For technical support and bug reports for all editions of CSS HTML Validator, including htmlval for Linux and Mac.
Post Reply
jtramontana
Rank I - Novice
Posts: 13
Joined: Thu Feb 23, 2023 12:35 pm

Batch compare files against a master?

Post by jtramontana »

Is there a way to run a batch process that will look at a folder with "starter files" and compare them to "completed files"?
Basically looking for an easy way to check 125 websites that started out with a boilerplate and were turned in as "complete" by students.

Below is an example. I gave the page below to students and told them to use the correct tags and classes to format the page.

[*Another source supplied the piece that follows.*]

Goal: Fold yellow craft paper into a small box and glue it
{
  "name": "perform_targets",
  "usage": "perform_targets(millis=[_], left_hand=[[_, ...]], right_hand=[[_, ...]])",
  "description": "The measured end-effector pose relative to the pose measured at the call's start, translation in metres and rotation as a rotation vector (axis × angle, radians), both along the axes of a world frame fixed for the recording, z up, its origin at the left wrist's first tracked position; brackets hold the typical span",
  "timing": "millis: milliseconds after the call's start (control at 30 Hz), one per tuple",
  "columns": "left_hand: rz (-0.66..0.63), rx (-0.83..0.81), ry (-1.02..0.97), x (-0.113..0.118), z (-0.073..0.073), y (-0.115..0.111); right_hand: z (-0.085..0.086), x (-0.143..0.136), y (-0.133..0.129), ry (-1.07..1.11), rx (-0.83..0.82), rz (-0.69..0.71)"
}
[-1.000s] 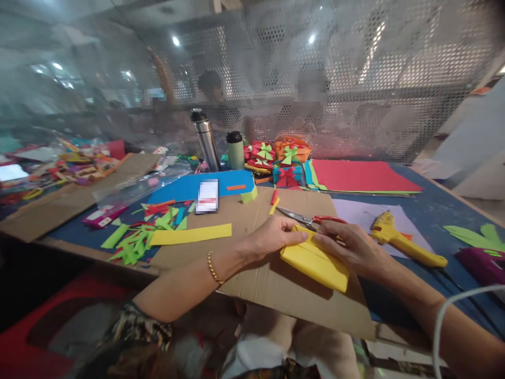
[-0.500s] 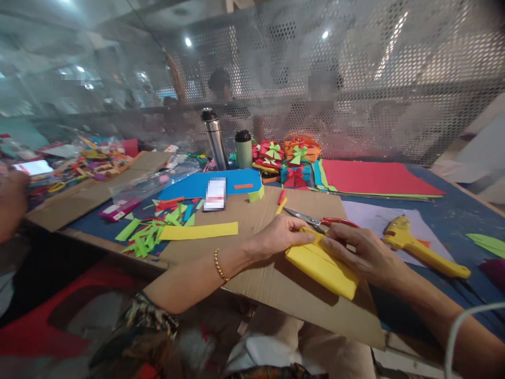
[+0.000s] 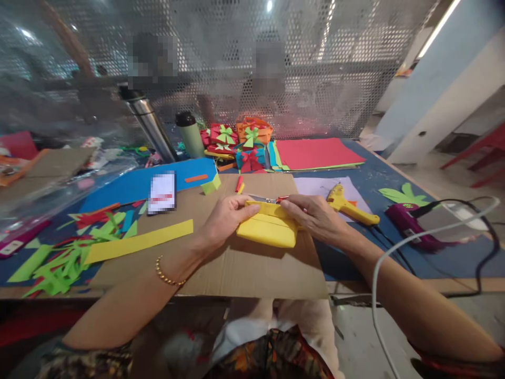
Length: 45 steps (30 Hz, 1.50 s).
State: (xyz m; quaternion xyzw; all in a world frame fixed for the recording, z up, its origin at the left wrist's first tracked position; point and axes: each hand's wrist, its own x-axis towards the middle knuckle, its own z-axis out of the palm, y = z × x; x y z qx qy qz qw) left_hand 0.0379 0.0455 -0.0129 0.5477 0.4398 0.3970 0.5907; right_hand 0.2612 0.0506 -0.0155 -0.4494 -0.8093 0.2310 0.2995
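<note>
Between my two hands is a small yellow folded paper box (image 3: 268, 229), its flap edge pinched at the top. My left hand (image 3: 229, 216) is closed on its left corner, thumb along the flap. On the right side, my right hand (image 3: 311, 213) grips the same edge with thumb and fingers. The box is just above a brown cardboard sheet (image 3: 229, 273). Scissors with red handles (image 3: 281, 199) lie right behind it, mostly hidden by the hands and the box. A flat yellow strip (image 3: 142, 241) rests left of my left wrist.
A yellow glue gun (image 3: 351, 206) lies on white paper at right, near a purple device (image 3: 418, 229) and cables. Green scraps (image 3: 67, 266) and a phone (image 3: 161, 192) are at left. Behind stand a steel flask (image 3: 152, 126), small decorated paper bags (image 3: 250, 158) and red sheets (image 3: 319, 153).
My view has turned to the right, so the table things appear further left. The yellow box has been turned more level, with both hands still pinching its flap.
</note>
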Motion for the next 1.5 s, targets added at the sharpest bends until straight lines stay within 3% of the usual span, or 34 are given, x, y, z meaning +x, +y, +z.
perform_targets(millis=[533, 833, 967, 1167, 1333, 1500], left_hand=[[-0.032, 0.012, 0.005, -0.001, 0.003, 0.001], [0.08, 0.062, 0.01, -0.007, 0.001, 0.011], [0.117, 0.049, 0.004, -0.012, 0.001, 0.017], [0.177, 0.085, 0.008, -0.021, 0.004, 0.024], [0.185, 0.17, 0.016, -0.027, 0.011, 0.023], [0.134, 0.214, 0.073, -0.028, 0.021, 0.016]], right_hand=[[-0.005, 0.002, 0.006, 0.128, -0.114, 0.003], [-0.002, 0.004, 0.001, 0.179, 0.334, -0.187], [0.005, 0.005, -0.007, 0.19, 0.424, -0.288], [0.001, 0.007, 0.001, 0.182, 0.484, -0.195], [-0.007, 0.012, 0.017, 0.056, 0.376, -0.12], [0.01, 0.018, 0.017, -0.062, 0.325, -0.054]])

I'd like an easy way to find the slackers who never touched the assignment.

Last modified timestamp won't work because they work in OneDrive and the syncing messes up the last modified date.

I need a way to file compare, if possible.

<!DOCTYPE html>
<html lang="en">
<head>
</head>

<body>
<main>
<div>
<section>
TCB Turner

Greetings! I am TCB Turner and welcome to my website. I have
dedicated my life to helping people understand the weird and
wonderful world of temporal displacement (commonly know as time
travel).

It all started in 1992, when I had a chance encounter with Elvis
Presley (a man who supposedly died in 1977). Elvis hadn’t aged a day
and after a brief, strange conversation, he disappeared in a purple
1959 Cadillac convertible.

From that moment on, I became obsessed with time travel. Join me on
my journey as I share my findings, experiments, and theories on the
nature of time and how we may one day be able to control it!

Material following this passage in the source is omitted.